What treatments are available?

At the time of designation, riluzole was authorised in the EU for the treatment of patients with ALS. Patients also received supportive treatment to temporarily relieve the symptoms of the disease, such as physiotherapy and speech therapy.

The sponsor has provided sufficient information to show that the medicine might be of significant benefit for patients with the condition because early studies in experimental models suggest that it may improve muscle function, when compared with similar early studies of the currently authorised medicine. This assumption will need to be confirmed at the time of marketing authorisation, in order to maintain the orphan status.

How is this medicine expected to work?

This medicine is made of a protein called cerebral dopamine neurotrophic factor (CDNF). CDNF is thought to play a role in the working of the endoplasmic reticulum, a structure inside cells involved among others in the correct folding of proteins. If this mechanism does not work properly, cells become ‘stressed’ and die. In patients with ALS, this is thought to contribute to the death of the nerve cells that control movement, and thus to the various signs and symptoms of the disease.

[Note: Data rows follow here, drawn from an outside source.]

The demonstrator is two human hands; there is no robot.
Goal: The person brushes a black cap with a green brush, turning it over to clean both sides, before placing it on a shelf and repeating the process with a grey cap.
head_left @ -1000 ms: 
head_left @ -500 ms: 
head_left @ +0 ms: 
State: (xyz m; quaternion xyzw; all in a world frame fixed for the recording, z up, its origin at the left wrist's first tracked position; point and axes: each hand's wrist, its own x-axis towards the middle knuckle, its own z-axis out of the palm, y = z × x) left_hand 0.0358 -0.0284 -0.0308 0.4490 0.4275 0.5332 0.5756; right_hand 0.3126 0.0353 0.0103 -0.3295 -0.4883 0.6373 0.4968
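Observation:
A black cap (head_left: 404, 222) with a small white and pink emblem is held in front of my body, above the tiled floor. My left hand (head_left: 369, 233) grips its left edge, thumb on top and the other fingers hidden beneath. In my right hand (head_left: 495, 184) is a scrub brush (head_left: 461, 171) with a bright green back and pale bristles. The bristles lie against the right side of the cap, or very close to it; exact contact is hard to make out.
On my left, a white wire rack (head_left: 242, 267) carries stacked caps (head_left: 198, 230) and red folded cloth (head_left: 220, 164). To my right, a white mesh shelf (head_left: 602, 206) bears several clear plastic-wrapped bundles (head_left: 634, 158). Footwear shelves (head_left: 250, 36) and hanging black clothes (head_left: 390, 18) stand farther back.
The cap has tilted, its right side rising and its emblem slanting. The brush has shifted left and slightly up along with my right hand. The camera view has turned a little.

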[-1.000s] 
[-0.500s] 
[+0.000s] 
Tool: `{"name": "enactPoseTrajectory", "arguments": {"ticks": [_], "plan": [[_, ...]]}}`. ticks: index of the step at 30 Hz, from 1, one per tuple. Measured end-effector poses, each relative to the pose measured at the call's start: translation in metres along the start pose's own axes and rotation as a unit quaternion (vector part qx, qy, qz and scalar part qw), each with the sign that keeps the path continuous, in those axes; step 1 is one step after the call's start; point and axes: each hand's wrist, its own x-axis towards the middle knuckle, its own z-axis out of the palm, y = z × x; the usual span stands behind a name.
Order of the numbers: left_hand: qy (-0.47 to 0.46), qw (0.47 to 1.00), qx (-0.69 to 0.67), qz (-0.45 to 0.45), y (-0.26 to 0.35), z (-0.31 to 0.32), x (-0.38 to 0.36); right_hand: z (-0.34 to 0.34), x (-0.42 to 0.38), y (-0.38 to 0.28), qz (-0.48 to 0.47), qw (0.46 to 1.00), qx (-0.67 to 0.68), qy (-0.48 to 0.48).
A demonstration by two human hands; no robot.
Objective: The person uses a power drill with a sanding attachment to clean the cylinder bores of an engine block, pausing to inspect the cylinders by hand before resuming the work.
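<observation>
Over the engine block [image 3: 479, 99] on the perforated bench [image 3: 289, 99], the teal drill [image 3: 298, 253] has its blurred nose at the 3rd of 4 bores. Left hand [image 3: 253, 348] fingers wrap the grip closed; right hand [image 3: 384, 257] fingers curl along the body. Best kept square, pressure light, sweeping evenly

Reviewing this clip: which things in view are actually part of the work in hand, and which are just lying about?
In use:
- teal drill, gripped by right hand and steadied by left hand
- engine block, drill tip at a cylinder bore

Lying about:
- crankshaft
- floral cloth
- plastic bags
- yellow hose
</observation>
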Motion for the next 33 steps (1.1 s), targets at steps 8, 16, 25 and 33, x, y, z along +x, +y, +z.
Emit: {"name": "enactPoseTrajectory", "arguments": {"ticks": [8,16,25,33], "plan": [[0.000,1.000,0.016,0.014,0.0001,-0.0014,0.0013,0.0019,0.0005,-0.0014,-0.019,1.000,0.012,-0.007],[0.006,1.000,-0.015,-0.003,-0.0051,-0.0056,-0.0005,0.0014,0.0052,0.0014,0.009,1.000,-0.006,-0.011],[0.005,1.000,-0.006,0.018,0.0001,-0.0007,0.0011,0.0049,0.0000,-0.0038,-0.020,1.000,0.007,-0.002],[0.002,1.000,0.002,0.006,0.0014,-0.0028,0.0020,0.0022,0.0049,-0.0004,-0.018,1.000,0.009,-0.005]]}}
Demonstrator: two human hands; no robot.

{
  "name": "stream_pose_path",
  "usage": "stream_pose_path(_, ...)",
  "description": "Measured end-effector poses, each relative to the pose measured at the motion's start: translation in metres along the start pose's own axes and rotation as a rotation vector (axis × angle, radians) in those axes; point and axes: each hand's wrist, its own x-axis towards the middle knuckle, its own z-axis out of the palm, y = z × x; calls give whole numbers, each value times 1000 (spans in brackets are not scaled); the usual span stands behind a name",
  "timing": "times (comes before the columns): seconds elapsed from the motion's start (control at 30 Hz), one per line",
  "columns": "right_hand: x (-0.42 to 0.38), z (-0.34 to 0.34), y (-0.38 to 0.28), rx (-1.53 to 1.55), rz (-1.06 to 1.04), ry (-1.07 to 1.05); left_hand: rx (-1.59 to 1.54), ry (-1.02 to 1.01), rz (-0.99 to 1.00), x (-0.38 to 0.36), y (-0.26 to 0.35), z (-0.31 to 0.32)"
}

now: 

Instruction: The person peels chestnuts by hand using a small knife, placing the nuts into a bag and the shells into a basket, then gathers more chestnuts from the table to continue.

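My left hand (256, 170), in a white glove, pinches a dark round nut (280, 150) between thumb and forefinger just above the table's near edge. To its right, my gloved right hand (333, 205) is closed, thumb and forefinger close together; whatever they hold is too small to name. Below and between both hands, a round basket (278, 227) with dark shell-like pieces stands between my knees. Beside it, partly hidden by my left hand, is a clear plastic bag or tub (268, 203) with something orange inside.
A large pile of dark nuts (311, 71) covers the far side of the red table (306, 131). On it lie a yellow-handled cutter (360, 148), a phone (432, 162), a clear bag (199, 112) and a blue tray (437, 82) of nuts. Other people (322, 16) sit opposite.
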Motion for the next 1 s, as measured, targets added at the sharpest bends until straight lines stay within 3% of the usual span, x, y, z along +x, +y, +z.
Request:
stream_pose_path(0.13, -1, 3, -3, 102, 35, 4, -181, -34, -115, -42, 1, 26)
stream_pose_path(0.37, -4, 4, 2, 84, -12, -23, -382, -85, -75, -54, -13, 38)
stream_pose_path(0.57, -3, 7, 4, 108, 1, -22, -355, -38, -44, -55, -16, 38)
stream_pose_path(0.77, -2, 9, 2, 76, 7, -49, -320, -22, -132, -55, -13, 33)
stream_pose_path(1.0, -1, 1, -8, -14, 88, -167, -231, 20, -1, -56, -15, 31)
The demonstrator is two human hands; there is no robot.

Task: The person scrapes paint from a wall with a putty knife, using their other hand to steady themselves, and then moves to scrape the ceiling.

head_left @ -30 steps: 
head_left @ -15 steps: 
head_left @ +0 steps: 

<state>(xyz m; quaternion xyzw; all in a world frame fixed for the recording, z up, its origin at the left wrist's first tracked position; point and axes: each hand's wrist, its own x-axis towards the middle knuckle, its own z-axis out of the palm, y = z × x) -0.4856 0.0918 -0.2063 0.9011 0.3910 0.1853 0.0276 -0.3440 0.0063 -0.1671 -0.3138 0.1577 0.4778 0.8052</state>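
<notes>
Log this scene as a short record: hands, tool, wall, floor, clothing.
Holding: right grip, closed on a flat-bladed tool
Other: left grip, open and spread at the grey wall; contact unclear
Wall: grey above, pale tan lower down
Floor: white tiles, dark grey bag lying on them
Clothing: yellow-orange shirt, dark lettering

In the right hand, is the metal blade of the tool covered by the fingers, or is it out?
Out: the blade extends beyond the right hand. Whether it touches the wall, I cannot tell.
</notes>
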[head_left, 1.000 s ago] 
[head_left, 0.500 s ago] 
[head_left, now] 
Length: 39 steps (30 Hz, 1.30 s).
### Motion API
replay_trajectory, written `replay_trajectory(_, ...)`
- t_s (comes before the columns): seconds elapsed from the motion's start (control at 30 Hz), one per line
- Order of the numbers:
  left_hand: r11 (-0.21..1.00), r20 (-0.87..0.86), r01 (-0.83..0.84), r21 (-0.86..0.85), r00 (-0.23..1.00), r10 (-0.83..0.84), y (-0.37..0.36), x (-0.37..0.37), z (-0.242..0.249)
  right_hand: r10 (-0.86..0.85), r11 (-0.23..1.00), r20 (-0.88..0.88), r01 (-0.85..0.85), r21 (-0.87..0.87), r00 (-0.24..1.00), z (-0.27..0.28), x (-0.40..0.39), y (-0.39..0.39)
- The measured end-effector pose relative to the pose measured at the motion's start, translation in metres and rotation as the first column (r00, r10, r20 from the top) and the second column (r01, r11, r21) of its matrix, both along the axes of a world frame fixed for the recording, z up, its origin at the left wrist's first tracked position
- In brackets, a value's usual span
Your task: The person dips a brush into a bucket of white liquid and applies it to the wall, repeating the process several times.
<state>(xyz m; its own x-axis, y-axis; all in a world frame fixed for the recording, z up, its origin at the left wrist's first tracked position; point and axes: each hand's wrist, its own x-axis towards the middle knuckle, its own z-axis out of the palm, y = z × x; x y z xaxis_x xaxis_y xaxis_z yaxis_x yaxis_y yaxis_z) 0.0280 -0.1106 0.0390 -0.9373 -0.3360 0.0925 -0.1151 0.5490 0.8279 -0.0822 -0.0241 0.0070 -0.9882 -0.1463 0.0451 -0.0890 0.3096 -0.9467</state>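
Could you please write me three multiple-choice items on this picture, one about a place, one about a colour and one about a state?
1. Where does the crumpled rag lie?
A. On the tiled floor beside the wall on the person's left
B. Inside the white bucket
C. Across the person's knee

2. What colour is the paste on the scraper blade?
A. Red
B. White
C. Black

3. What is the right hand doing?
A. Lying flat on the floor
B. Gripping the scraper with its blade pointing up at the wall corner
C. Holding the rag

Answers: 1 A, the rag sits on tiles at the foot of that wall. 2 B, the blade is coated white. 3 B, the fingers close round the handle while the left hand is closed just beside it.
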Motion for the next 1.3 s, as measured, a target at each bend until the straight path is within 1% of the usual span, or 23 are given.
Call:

CDNF is expected to have a protective function in nerve cells, reducing the stress and thus improving the symptoms of the disease.

What is the stage of development of this medicine?

At the time of submission of the application for orphan designation, the evaluation of the effects of this medicine in experimental models was ongoing.

At the time of submission, no clinical trials with the medicine in patients with ALS had been started.

At the time of submission, this medicine was not authorised anywhere in the EU for ALS or designated as an orphan medicinal product elsewhere for this condition.

In accordance with Regulation (EC) No 141/2000 of 16 December 1999, the COMP adopted a positive opinion on 23 March 2016 recommending the granting of this designation.

Opinions on orphan medicinal product designations are based on the following three criteria:

• the seriousness of the condition;
• the existence of alternative methods of diagnosis, prevention or treatment;
• either the rarity of the condition (affecting not more than 5 in 10,000 people in the EU) or insufficient returns on investment.

Designated orphan medicinal products are products that are still under investigation and are considered for orphan designation on the basis of potential activity. An orphan designation is not a marketing authorisation. As a consequence, demonstration of quality, safety and efficacy is necessary before a product can be granted a marketing authorisation.

The Committee for Orphan Medicinal Products reviews the orphan designation of a product if it is approved for marketing authorisation.